2014.03.16_1b_chaplain_Mykola_Kvych_UGCC

 

Crimea, Ukraine A priest of the Ukrainian Greek Catholic Church, Mykola Kvych, was released late March 16, 2014, and allowed to go home after being kidnapped by armed representatives of (the new) Crimean authorities and the so-called self-defense.

 

As reported to the Institute for Religious Freedom by the Department for Pastoral Care in the Armed Forces of the Patriarchal Curia of the UGCC, the priest was held for twelve hours at the Sevastopol police station, where he was questioned harshly by local law enforcement officials who accused him of organizing provocations in Crimea.

 

The priest was kidnapped Saturday morning during worship. Unidentified armed men broke into the parish church of the Assumption of the Blessed Virgin Mary Ukrainian Catholic Church in the city of Sevastopol.
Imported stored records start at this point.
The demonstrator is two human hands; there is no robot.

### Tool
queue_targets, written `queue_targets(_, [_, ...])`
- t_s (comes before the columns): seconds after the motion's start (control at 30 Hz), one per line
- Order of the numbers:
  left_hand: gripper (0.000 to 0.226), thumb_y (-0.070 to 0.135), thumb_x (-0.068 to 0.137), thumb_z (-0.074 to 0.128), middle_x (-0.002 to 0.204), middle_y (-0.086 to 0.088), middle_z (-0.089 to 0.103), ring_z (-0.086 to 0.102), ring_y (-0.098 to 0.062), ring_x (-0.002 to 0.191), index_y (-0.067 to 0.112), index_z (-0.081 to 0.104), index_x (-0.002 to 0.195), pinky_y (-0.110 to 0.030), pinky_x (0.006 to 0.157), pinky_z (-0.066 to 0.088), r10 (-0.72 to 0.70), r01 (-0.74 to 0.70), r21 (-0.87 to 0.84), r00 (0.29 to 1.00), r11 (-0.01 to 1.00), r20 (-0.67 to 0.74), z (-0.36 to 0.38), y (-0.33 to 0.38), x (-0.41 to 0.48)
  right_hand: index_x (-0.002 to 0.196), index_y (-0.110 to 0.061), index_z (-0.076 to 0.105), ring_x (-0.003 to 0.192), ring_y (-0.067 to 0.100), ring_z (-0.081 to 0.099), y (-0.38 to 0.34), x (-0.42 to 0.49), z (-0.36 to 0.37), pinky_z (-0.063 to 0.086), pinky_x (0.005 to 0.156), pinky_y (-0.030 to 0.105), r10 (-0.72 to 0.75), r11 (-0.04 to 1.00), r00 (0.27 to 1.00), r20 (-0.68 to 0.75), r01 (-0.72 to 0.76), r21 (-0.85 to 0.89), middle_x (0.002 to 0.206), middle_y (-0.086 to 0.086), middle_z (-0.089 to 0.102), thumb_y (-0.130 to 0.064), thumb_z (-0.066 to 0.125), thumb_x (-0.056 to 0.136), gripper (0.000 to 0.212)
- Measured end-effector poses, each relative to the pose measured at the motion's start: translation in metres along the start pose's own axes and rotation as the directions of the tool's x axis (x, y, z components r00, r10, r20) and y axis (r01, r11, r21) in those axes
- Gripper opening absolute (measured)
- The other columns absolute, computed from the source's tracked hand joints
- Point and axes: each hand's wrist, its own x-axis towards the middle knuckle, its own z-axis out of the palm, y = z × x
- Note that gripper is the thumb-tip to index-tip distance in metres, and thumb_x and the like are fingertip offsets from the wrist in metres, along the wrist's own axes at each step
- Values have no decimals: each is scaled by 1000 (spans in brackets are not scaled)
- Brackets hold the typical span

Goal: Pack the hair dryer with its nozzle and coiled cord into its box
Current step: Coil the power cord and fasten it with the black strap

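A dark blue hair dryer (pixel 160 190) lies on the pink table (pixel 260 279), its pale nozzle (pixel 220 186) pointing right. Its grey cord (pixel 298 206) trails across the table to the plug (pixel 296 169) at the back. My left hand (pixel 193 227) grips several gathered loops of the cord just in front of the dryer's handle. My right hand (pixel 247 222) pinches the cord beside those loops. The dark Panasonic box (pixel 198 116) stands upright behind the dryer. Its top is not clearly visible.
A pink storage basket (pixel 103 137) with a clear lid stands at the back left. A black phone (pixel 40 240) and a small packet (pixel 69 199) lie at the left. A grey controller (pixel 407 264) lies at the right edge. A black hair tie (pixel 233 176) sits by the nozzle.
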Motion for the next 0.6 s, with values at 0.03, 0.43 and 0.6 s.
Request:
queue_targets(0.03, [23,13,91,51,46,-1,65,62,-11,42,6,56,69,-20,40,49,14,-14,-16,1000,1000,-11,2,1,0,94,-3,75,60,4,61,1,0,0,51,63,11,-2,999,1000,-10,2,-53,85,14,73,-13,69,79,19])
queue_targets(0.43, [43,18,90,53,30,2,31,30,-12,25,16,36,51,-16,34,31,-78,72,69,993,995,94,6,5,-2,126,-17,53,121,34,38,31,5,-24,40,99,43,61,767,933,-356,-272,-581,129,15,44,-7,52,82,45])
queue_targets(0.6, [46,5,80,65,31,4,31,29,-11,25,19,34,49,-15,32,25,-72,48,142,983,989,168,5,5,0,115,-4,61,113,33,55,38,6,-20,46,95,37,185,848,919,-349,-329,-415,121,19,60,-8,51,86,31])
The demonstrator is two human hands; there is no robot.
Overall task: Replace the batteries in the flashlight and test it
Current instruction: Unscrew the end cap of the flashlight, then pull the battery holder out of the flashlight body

Father Mykola Kvych, who served as rector of the parish and principal military chaplain of the Ukrainian Greek Catholic Church in Crimea, was seized and taken to an unknown destination.

 

At the same time, a search was conducted in Fr. Mykolas own home, where 10 bullet-proof vests were found. Father Mykola had these articles of self-defense in his possession as part of his pastoral ministry to provide humanitarian aid to Ukrainian soldiers in Crimea, who are blocked by unmarked Russian troops, and for journalists who are increasingly exposed to attacks while covering events on the peninsula.

 

(Snip)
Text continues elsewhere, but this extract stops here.